Program Pertukaran Mahasiswa Merdeka (PMM) angkatan II adalah agenda belajar baru. Melalui program ini mahasiswa dapat merasakan belajar di perguruan tinggi lainnya selama satu semester.
Di Universitas Simalungun, sebanyak empat orang mahasiswa telah mengikuti program itu.
Dua diantaranya adalah Safti Witria mahasiswa bidang studi Bahasa Inggris yang mengikuti program PMM di Universitas Islam Makassar (UIM) .
Dan satu mahasiswa lainnya adalah Sandy Ramot Lumban Siantar yang melaksanakan PMM di Universitas Negeri Papua (UNIPA)
Tak pernah terbayang bagi mahasiswa Program Studi bahasa Inggris itu dapat menginjakkan kaki di kota Makasar dan papua.
Lewat kegiatan PMM mereka dapat mencicipi pengalaman berbeda dari kota asalnya, mulai dari budaya dan suku.
“Pengalaman yang didapatkan di kota orang itu sangat luar biasa karena disana belajar banyak hal dari budaya, agama, dan suku. Belajar menyesuaikan lingkungan,” ujar Safti, Senin (30/1/2023)
Tak hanya itu, sesuatu hal yang sangat luar biasa baginya yakni bisa mengenal orang banyak dan punya teman dari Sabang sampai Merauke.
Sejak di Makassar Safti juga merasakan culture shock, mulai dari bahasa, waktu dan juga makanan.
“Makanan disana identik dengan asam, setiap masuk kerumah makan pasti ada jeruk nipis nya dan juga masalah waktu, jam 6 disana Uda seperti jam 9 di WIB.” Balasnya ketika di wawancarai via WhatsApp
Sementara itu, Sandy Ramot Lumban Siantar program studi Bahasa Inggris yang ditempatkan di universitas Negeri Papua ( UNIPA) juga memberikan pengalaman berharga nya ketika mengikuti PMM.

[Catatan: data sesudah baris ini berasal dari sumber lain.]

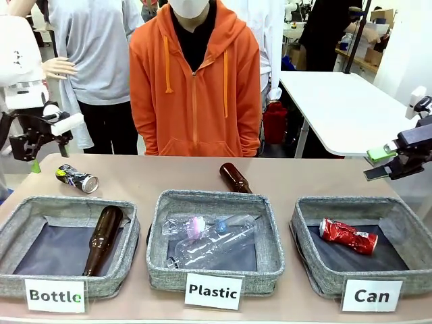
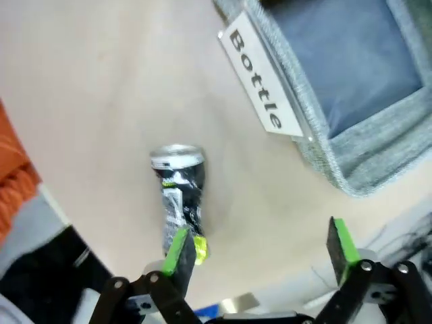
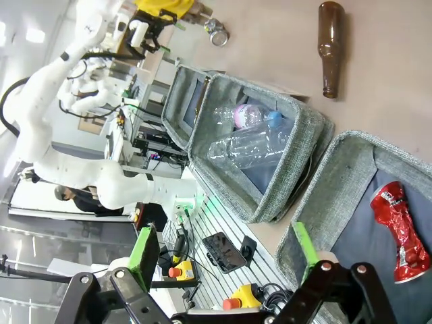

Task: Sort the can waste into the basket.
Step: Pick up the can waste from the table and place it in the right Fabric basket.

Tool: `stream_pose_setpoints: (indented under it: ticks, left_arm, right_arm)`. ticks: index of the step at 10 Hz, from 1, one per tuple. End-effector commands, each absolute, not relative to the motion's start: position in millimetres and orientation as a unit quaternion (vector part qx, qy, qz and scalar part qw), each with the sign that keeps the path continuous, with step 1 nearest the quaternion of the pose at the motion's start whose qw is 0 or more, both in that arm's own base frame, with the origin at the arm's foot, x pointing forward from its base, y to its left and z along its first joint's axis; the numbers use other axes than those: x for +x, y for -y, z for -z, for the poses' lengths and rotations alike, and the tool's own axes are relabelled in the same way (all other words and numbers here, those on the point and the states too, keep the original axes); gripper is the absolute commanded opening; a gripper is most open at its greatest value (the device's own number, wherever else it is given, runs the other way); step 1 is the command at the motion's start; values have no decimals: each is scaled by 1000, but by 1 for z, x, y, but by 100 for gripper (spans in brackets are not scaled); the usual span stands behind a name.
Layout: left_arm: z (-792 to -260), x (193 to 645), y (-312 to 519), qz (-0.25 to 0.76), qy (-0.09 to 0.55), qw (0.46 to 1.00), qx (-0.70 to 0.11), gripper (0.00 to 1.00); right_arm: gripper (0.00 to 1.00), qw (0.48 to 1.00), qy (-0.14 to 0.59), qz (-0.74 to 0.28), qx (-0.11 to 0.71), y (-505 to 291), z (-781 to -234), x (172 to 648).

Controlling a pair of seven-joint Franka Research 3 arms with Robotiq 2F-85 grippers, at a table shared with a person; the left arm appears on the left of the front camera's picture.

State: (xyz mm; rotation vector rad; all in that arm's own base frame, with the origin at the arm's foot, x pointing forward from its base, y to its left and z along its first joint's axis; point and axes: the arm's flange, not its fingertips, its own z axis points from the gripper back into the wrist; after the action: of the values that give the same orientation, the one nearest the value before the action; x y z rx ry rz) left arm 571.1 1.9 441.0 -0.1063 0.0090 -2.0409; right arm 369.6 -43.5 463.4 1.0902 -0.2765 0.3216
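Observation:
The dark can (image 1: 77, 179) with yellow-green marks lies on its side on the table at the far left, behind the "Bottle" basket. My left gripper (image 1: 34, 158) hangs open just left of it. In the left wrist view the dark can (image 2: 179, 196) lies ahead of the left finger of the open gripper (image 2: 260, 246), not between the pads. The crushed red can (image 1: 347, 236) lies inside the grey "Can" basket (image 1: 307, 250) at the right. My right gripper (image 1: 378, 164) floats open and empty above that basket's far right corner. The right wrist view has the red can (image 3: 401, 229) below the gripper (image 3: 223, 250).
A "Bottle" basket (image 1: 128, 233) at the left holds one brown bottle (image 1: 103, 237). The middle "Plastic" basket (image 1: 270, 236) holds clear plastic bottles (image 1: 212, 243). Another brown bottle (image 1: 235, 177) lies on the table behind it. A person in an orange hoodie (image 1: 196, 88) stands at the far edge.

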Motion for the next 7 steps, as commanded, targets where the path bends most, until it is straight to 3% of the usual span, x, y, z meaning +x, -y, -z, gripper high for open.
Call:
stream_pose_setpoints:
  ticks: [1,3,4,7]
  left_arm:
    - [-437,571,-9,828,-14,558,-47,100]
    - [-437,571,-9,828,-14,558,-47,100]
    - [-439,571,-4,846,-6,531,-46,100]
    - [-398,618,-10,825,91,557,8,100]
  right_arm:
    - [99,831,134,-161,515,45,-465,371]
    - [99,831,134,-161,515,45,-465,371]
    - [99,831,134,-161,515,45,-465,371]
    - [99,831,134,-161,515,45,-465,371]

” Sangat berharga pengalaman saya selama mengikuti program pertukaran mahasiswa merdeka ini, diantaranya saya belajar banyak hal tentang perbedaan. Saya belajar dengan orang-orang dari berbagai daerah, berbeda suku, agama, ras tetapi tetap dalam persatuan dan lebih lagi kami belajar cara menghargai dan menerima perbedaan.” ucapnya.

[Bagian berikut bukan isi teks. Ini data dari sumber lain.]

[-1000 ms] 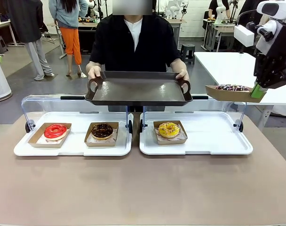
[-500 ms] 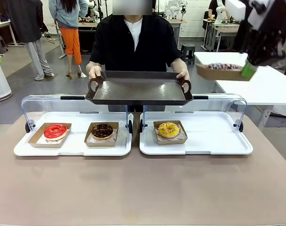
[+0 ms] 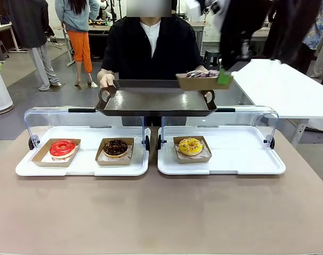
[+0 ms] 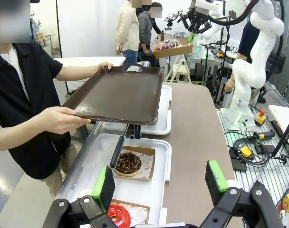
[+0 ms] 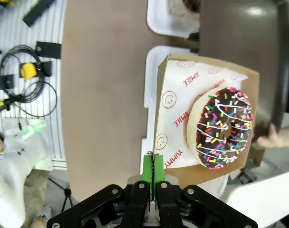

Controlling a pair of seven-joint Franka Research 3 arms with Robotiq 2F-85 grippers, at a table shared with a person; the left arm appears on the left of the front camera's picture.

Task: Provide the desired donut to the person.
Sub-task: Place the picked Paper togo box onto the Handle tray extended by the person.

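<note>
The person (image 3: pixel 151 45), in a black top, stands across the table holding a dark serving tray (image 3: pixel 151 102) out by both handles. My right gripper (image 3: pixel 223 79) is shut on the edge of a cardboard tray (image 3: pixel 198 82). That cardboard tray carries a chocolate donut with coloured sprinkles (image 3: pixel 203 74) and hangs over the serving tray's right end. In the right wrist view the gripper (image 5: pixel 153 172) pinches the cardboard tray (image 5: pixel 173 118) beside the sprinkle donut (image 5: pixel 224 127), with the serving tray (image 5: pixel 244 47) below. My left gripper (image 4: pixel 159 183) hangs open over the left display tray.
Two white display trays (image 3: pixel 241 159) with raised clear lids sit on the table. They hold a red donut (image 3: pixel 62 148), a chocolate donut (image 3: pixel 115 147) and a yellow donut (image 3: pixel 190 146), each in a cardboard tray. A white table (image 3: pixel 289 90) stands at the right, and other people stand behind.
My right arm has carried the sprinkle donut in its cardboard tray up and leftward, from the far right to over the right end of the person's serving tray. Nothing else moved.
</note>
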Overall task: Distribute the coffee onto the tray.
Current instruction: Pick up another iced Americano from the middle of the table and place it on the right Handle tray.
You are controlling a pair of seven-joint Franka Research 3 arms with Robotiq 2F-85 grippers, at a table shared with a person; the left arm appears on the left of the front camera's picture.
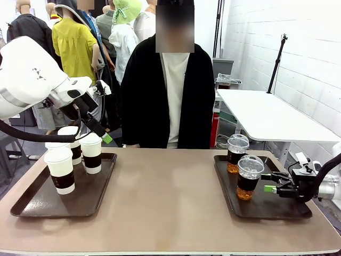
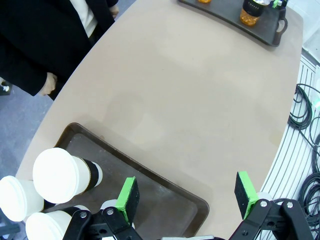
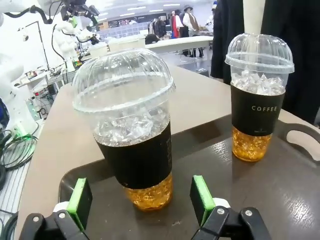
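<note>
A clear dome-lidded cup on the right tray, near the desk's right edge, reads "COFFEE" on its dark sleeve. The right end effector gapes wide just before a second iced cup. The left end effector hangs wide above white-lidded paper cups on the left tray.

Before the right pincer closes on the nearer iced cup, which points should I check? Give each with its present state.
1. Right pincer open: ok.
2. Nearer iced cup between its pads, none touching yet: ok.
3. Nearer iced cup upright, dome lid on: ok.
4. Farther iced cup stands apart, outside the closing path: ok.
5. Left pincer open above the left tray, holding nothing: ok.
6. Person's hand off the table edge: ok.
</note>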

Lebih lanjut, Sandy menjelaskan beberapa Kendala yang ia alami ketika pertama kali sampai di tanah Papua.
” Kendala yang saya alami ketika pertama sampai di tanah Papua adalah curture shock karena Perbedaan watak dan iklim lingkungan,” katanya.
“Tetapi seiringnya berjalan waktu, saya jadi terbiasa dan bisa berbaur dengan mahasiswa disana dan sangat menyenangkan berteman dengan mahasiswa disana terlebih bukan hanya dari Papua, disana juga banyak ditemukan orang dari daerah lain di Indonesia. Dari Jawa, Sunda, bahkan ada yang dari Batak juga”. tutupnya.